I go on the net. I check out the 150$ tablet, the $220 tablet and the A7 (I forget, about 300$ with taxes I think)
7. I go back and buy the A7. Same scenario. I insist on making sure the one in the box hooks to the net, does what I want. I get the same first guy who does not remember ever talking to me the day before and tells me the internet isn't working the tablet won't do video, well, one guy got it to work but it was some sort of fluke. I felt like firing up a terminal program on this tablet he had there and running rm -r on the file system (recursive removal of files, don't go there...LOL)
Note: tablet worked fine on the train from London to Toronto, but after the first time I downloaded an interactive weather map the network remembered what I did and the 2nd time it told me that website was not available as it downloaded large files and the Via Rail system had limited bandwidth to share. That was interesting. Don't download movies on our train. I'm a backup guy, so I had a movie on a USB stick and watched that.
Bottom line. Some guy selling bulk hands free phones right out of school with a clipboard cannot be expected to provide any assistance for a 'Linux' based device. They still remain somewhat complicated unless your setup is simplistic and you are not up to a challenge. This too may change.
1. Stand at counter. Play the let's not look at that guy for 3 or 4 minutes. I feel like hitting someone with my cane.
2. Guy comes over. Says neat eh? I ask about getting on the net with it. "It's not working".
3. I fiddle with it, find the wi fi thing, tell it to connect.
4. Guy comes over, and says "If it does run it won't do Youtube, none of these tablets do." I ask what's the difference, well he says...I'm not sure, and I'll get someone. Some other guy comes over with a clipboard looking very official. I ask which one works in the internet to see what he says. None right now, we had that one working but it's defective. I ask why, and he says "no internet". I turn it and go to google, type in youtube. It goes to youtube. He says, it might go there but won't play video. I play a video and he looks at me like I'm a moron.
5. I pick up each tablet (3) and find Android 2.1 2.2, 2.3.
So I say each one has the next version of Android on it. What's the difference? "Newer versions" he says. Nice.
6. I go home.
I go on the net. I check out the 150$ tablet, the $220 tablet and the A7 (I forget, about 300$ with taxes I think)
7. I go back and buy the A7. Same scenario. I insist on making sure the one in the box hooks to the net, does what I want. I get the same first guy who does not remember ever talking to me the day before and tells me the internet isn't working the tablet won't do video, well, one guy got it to work but it was some sort of fluke. I felt like firing up a terminal program on this tablet he had there and running rm -r on the file system (recursive removal of files, don't go there...LOL)

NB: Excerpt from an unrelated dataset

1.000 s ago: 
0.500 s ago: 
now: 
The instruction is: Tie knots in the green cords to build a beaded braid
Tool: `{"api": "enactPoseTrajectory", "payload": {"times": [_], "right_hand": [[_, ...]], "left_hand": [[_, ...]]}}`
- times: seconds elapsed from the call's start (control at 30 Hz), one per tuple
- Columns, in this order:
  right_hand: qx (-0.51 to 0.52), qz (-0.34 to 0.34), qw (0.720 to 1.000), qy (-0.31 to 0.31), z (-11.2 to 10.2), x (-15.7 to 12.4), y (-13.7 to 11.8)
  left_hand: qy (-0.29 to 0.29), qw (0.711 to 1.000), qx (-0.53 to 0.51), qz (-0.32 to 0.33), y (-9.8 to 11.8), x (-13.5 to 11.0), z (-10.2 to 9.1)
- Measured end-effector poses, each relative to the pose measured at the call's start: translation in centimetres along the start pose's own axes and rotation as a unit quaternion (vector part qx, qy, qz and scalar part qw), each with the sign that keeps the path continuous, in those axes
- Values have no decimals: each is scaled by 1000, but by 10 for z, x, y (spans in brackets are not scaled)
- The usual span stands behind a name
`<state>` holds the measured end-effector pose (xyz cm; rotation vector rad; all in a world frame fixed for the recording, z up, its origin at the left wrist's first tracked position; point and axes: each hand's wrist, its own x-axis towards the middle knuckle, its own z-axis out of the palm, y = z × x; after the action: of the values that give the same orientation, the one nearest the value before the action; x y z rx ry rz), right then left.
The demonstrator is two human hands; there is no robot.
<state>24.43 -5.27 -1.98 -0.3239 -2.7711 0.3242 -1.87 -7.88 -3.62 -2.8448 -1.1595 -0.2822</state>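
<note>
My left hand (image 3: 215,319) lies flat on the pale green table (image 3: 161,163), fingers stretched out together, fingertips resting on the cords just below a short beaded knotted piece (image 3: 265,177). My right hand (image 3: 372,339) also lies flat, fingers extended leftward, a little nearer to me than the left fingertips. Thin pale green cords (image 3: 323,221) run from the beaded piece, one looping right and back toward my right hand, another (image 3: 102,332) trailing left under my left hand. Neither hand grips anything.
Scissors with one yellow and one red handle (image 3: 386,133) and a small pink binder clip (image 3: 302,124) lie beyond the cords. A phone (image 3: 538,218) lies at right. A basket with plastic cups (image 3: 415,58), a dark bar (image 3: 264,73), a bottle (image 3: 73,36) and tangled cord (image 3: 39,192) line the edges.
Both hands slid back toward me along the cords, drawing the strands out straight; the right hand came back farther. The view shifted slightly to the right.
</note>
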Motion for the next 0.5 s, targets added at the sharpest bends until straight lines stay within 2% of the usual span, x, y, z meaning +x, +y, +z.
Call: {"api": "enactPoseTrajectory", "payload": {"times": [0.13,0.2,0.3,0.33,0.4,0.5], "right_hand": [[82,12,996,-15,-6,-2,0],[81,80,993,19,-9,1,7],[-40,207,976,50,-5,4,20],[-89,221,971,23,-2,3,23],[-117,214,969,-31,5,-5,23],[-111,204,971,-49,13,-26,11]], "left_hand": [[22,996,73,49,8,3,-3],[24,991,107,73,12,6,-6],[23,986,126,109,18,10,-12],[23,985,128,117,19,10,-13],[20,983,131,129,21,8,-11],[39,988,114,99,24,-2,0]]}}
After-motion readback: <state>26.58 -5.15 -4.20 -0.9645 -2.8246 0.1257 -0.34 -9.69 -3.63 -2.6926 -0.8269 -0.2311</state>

Note: tablet worked fine on the train from London to Toronto, but after the first time I downloaded an interactive weather map the network remembered what I did and the 2nd time it told me that website was not available as it downloaded large files and the Via Rail system had limited bandwidth to share. That was interesting. Don't download movies on our train. I'm a backup guy, so I had a movie on a USB stick and watched that.
Bottom line. Some guy selling bulk hands free phones right out of school with a clipboard cannot be expected to provide any assistance for a 'Linux' based device. They still remain somewhat complicated unless your setup is simplistic and you are not up to a challenge. This too may change.